Action item:
Scan the material for the word "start" and return every matching line.

▽

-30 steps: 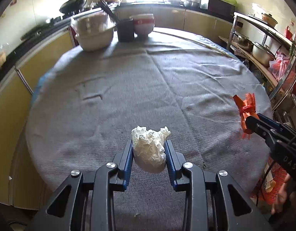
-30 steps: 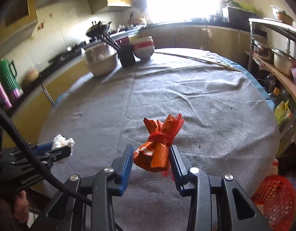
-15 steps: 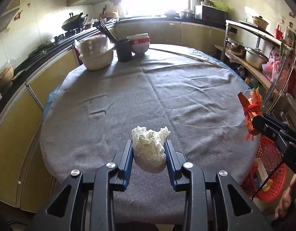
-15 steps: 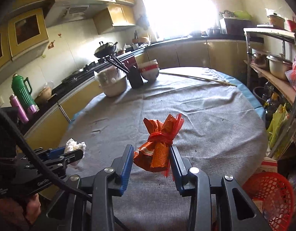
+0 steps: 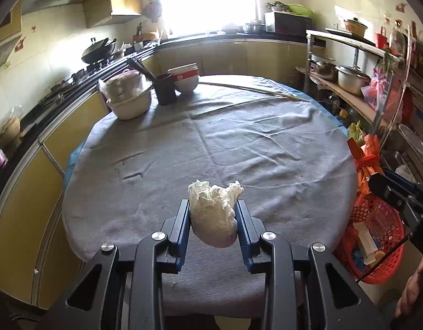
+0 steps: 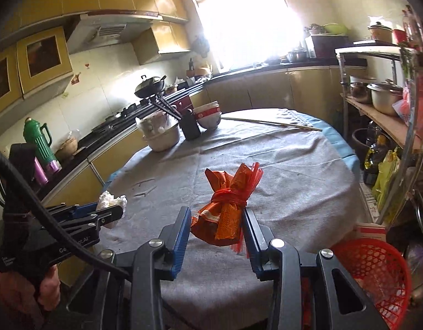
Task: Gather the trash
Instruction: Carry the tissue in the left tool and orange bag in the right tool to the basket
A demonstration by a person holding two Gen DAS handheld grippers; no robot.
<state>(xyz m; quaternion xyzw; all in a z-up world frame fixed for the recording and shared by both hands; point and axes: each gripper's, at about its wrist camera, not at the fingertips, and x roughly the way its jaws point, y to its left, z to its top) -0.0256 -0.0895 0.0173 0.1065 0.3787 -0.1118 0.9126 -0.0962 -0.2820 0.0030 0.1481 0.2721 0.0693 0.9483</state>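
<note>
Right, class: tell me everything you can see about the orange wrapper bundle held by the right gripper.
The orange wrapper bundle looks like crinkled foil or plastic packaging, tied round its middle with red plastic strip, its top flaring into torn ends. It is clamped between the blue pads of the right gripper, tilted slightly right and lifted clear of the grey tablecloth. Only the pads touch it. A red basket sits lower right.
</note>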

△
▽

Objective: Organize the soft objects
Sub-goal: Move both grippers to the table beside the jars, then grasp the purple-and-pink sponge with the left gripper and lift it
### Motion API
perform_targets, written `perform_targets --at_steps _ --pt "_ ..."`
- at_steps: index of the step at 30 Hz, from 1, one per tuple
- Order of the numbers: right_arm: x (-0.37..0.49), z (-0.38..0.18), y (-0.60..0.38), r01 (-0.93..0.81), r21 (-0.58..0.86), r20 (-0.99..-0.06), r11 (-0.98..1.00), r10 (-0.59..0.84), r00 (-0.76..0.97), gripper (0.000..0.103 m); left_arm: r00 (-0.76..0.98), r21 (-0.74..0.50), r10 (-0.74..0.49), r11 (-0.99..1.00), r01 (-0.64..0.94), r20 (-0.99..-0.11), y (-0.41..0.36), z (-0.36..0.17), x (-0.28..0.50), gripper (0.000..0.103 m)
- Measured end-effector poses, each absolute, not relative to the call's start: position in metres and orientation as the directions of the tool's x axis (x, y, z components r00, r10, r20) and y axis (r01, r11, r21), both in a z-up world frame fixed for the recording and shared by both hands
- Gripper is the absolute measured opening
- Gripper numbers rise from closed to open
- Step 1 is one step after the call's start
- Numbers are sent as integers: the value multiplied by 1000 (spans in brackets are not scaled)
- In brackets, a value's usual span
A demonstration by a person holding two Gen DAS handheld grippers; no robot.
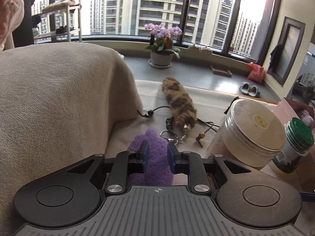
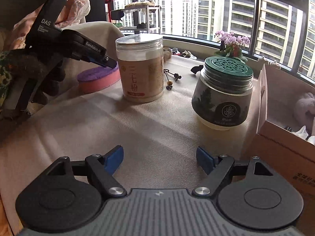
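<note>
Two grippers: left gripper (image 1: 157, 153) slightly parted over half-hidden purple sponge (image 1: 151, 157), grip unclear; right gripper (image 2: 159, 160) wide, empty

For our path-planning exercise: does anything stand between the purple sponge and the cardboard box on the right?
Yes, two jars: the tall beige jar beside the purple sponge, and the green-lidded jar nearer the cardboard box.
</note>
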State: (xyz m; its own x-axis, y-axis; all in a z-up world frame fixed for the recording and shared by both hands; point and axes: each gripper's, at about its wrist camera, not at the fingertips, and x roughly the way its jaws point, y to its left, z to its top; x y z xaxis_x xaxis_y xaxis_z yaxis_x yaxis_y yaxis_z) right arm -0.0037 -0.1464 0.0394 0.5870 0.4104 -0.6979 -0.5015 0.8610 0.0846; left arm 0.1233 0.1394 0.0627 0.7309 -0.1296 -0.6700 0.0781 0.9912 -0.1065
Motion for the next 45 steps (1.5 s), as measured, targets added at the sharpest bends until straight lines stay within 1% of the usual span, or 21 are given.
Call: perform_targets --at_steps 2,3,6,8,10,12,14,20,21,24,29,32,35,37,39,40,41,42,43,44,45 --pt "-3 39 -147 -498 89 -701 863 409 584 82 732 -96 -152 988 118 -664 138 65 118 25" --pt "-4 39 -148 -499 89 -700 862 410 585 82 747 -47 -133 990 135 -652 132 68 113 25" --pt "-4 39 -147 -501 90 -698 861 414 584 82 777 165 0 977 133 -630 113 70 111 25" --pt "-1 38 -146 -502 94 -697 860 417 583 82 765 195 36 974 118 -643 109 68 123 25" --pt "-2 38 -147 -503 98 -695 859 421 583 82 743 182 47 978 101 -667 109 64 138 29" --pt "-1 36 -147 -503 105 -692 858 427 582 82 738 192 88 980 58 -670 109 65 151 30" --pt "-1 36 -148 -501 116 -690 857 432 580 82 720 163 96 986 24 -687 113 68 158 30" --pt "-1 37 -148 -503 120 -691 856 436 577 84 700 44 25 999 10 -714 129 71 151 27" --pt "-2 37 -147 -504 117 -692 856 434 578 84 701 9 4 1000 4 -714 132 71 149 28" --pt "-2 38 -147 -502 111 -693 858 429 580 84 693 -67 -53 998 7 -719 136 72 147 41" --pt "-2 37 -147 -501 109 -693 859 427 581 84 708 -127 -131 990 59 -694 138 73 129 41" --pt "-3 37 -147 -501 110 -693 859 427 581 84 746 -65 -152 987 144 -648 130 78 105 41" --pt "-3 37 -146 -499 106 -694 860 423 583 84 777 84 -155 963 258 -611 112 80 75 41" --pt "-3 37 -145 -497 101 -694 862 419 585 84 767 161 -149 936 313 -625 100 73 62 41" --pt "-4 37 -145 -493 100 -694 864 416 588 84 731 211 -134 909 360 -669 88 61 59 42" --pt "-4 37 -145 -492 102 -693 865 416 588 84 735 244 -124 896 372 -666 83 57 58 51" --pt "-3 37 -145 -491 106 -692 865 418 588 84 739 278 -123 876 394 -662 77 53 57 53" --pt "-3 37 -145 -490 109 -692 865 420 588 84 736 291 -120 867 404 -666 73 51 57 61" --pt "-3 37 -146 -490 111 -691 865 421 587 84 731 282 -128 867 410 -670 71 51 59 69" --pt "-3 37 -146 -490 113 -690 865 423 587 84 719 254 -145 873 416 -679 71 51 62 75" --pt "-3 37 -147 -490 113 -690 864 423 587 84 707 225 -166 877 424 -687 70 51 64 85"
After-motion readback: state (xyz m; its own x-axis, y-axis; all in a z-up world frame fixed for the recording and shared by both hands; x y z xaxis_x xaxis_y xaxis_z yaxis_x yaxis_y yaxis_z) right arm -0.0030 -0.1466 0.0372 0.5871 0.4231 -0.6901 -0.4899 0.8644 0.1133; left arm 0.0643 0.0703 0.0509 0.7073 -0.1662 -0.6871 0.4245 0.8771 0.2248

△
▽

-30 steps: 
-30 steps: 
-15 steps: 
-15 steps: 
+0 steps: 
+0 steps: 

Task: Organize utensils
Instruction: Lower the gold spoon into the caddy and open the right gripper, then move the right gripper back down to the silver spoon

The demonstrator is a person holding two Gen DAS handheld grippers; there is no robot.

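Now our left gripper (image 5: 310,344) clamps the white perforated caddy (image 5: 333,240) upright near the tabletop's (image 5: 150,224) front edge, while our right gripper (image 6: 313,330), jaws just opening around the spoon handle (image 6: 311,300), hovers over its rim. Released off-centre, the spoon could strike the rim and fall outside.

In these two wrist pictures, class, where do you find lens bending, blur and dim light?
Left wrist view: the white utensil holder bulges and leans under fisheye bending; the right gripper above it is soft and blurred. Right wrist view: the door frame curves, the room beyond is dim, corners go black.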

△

Answer for this exercise:
- Measured end-effector poses, each absolute, not relative to the call's start: position in metres and orientation as the directions of the tool's x axis (x, y, z components r00, r10, r20) and y axis (r01, r11, r21), both in a z-up world frame fixed for the recording and shared by both hands
- Step 1 is one step after the call's start

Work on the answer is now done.